### TASK TO COMPLETE:
Could you set down the listing below exactly, leaving out its pictures?

### PROVIDED DATA:
--------------------------------------------------

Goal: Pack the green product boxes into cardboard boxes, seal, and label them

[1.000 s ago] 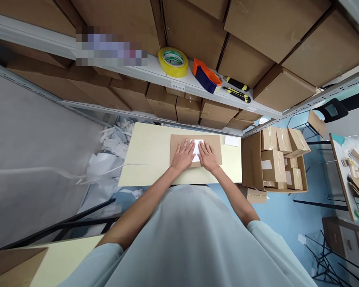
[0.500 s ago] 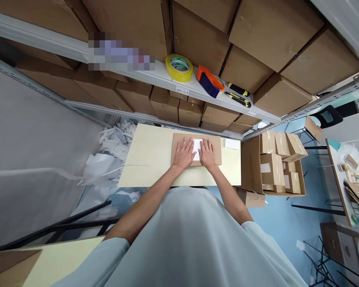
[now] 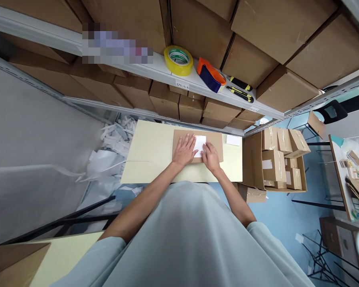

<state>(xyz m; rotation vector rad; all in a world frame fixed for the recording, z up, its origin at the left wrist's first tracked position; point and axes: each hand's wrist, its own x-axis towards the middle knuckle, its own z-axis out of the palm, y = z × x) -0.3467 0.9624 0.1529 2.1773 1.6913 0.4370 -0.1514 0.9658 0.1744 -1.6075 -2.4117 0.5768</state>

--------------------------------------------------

### SOLUTION:
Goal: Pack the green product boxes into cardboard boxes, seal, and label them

[1.000 s ago] 
[0.500 s ago] 
[now] 

<state>(xyz m; rotation vector rad; all in a world frame fixed for the recording, z up, its origin at the left wrist's first tracked position; point and axes: each hand's wrist, its own x-axis towards the middle knuckle, its own z-axis out of the palm, y = z × x) -0.3467 0.9624 0.1529 2.1773 1.6913 0.4370 -0.1514 0.9658 0.1744 -1.6075 -2.4117 0.5768</state>

The exercise has been answered in full.